EXERCISE PROMPT: Each line of the data below between the one containing "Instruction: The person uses" and the one containing "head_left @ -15", both included, is to be repeated exactly. Please omit pictures.

SOURCE INFORMATION:
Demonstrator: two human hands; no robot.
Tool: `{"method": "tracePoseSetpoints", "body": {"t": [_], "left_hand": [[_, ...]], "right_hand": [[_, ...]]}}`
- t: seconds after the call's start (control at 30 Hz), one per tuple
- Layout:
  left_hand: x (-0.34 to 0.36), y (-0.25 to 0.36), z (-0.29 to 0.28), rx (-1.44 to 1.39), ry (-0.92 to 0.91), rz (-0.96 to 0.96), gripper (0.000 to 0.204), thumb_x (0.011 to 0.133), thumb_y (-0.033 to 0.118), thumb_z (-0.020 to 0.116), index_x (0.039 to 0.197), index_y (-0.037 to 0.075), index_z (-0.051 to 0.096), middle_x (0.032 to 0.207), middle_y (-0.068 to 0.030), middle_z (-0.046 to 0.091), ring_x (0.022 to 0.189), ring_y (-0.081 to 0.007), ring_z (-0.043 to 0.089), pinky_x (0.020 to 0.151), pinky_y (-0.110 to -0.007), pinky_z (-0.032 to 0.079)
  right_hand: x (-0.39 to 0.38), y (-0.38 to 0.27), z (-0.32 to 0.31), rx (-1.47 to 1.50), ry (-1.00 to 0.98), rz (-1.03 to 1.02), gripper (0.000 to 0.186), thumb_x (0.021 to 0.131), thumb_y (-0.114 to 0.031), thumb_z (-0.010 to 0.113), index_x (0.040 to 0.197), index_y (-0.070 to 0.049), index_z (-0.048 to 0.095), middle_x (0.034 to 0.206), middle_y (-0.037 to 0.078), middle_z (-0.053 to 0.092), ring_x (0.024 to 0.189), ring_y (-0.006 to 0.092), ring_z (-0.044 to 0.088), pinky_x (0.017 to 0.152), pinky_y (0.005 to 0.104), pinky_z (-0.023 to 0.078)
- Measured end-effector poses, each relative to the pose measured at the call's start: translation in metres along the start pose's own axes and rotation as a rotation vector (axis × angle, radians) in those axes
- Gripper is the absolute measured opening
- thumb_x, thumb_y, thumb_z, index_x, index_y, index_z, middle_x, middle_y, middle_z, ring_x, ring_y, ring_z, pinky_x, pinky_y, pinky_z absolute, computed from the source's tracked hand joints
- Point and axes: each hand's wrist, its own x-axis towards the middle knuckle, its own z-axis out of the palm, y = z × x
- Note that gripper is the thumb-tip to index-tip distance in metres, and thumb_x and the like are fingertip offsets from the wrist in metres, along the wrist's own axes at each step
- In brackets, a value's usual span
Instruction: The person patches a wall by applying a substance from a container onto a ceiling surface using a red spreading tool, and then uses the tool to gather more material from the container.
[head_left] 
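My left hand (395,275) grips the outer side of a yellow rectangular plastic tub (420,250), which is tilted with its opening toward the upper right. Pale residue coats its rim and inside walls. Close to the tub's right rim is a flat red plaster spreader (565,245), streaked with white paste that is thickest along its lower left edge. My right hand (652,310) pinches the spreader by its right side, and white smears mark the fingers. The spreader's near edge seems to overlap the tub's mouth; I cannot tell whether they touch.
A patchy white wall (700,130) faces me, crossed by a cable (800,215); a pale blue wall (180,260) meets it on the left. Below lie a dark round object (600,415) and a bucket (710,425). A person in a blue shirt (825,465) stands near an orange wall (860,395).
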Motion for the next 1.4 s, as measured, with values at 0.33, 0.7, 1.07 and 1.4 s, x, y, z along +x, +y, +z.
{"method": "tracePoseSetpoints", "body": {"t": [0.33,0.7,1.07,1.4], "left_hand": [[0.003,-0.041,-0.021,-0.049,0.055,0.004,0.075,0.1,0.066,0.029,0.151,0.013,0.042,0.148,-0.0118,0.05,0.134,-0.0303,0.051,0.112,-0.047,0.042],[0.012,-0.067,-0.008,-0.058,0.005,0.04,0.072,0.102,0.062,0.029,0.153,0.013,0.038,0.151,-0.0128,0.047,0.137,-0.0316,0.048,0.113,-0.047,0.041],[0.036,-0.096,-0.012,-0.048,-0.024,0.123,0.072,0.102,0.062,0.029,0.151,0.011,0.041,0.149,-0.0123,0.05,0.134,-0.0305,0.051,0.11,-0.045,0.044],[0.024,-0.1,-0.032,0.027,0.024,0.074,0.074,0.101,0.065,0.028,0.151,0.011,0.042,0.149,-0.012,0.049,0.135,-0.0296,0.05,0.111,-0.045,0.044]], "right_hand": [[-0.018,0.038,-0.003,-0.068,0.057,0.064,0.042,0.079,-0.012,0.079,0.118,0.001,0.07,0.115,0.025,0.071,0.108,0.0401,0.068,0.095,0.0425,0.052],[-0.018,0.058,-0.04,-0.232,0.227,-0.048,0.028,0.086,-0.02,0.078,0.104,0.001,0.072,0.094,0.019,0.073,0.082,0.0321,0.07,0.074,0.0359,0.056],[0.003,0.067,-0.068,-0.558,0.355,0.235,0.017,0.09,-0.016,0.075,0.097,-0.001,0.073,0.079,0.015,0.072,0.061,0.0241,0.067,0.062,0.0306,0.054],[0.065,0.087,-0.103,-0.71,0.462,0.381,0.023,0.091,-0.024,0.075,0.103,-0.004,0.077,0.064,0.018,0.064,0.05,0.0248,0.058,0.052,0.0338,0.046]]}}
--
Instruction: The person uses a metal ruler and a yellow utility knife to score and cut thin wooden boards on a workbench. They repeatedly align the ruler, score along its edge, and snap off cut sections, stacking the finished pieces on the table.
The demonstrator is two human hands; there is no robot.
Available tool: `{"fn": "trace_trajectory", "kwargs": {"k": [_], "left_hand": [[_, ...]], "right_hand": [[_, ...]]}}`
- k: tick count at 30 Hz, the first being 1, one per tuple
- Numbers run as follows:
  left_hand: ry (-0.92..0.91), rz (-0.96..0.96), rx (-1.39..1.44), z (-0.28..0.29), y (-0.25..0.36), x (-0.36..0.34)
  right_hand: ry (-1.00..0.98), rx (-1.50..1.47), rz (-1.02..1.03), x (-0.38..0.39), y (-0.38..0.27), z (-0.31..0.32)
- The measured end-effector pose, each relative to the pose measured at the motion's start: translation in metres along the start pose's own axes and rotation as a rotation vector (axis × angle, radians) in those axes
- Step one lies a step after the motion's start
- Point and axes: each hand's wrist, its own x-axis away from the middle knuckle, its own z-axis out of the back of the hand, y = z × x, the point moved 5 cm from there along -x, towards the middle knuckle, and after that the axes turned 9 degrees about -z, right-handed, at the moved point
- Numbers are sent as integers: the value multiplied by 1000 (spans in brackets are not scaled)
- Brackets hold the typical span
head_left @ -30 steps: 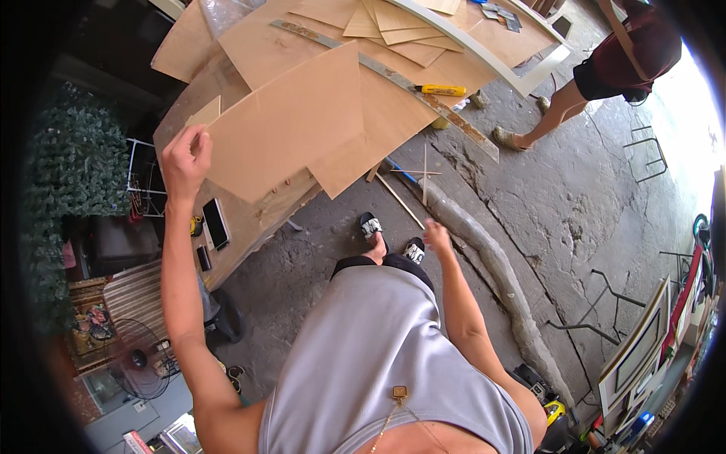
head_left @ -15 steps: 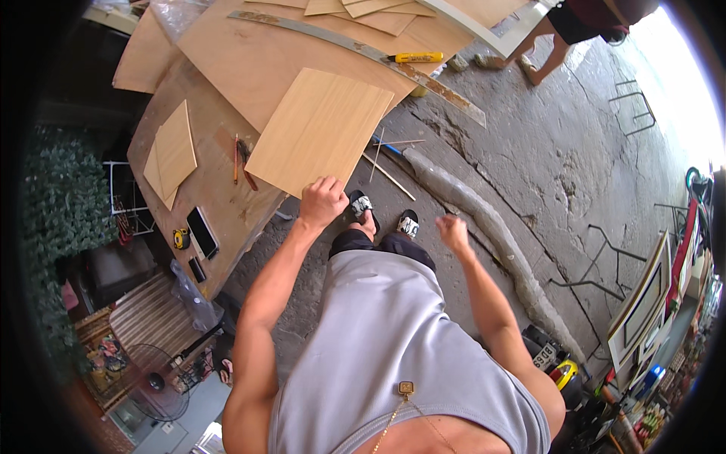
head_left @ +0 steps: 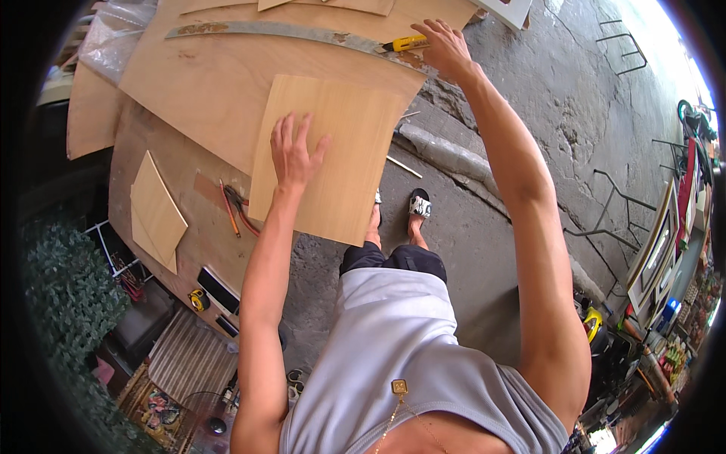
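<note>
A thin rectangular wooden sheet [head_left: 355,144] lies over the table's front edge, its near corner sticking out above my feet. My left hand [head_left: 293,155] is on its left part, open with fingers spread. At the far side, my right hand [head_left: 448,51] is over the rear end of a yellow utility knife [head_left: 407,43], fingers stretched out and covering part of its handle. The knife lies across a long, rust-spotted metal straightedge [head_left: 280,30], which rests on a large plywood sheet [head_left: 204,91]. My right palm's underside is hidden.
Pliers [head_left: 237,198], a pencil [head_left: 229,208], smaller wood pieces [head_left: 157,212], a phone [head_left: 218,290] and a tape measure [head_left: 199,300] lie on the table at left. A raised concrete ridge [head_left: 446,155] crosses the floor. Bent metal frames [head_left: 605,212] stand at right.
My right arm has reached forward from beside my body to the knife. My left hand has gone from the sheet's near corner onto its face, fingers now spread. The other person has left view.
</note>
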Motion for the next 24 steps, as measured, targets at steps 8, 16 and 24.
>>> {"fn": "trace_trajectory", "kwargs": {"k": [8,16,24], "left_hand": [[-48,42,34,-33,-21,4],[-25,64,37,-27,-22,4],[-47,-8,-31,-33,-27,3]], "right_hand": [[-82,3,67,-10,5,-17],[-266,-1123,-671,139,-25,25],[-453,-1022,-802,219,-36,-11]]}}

SOLUTION TO THIS PROBLEM:
Instruction: The person uses a metal ruler and a yellow utility knife to score and cut thin wooden boards on a workbench. They repeatedly align the ruler, score along its edge, and snap off cut sections, stacking the finished pieces on the table.
The demonstrator is two human hands; there is no robot.
Available tool: `{"fn": "trace_trajectory", "kwargs": {"k": [_], "left_hand": [[_, ...]], "right_hand": [[_, ...]]}}`
- k: tick count at 30 Hz, the first being 1, one per tuple
- Numbers run as follows:
  left_hand: ry (-0.92..0.91), rz (-0.96..0.96), rx (-1.39..1.44), z (-0.28..0.29), y (-0.25..0.36), x (-0.36..0.34)
  right_hand: ry (-1.00..0.98), rx (-1.50..1.47), rz (-1.02..1.03), x (-0.38..0.39), y (-0.38..0.27), z (-0.31..0.32)
- The measured end-effector pose, each relative to the pose measured at the motion's start: translation in metres along the start pose's own axes and rotation as a rotation vector (axis × angle, radians) in those axes
- Step one lies a step after the motion's start
- Point and axes: each hand's wrist, its own x-axis away from the middle knuckle, its own z-axis out of the back of the hand, y = z × x, the point moved 5 cm from there along -x, towards the middle knuckle, and after that the axes turned 9 degrees about -z, right-handed, at the moved point
- Numbers are sent as integers: the value multiplied by 1000 (spans in brackets are not scaled)
- Brackets hold the typical span
head_left @ -30 steps: 
head_left @ -15 steps: 

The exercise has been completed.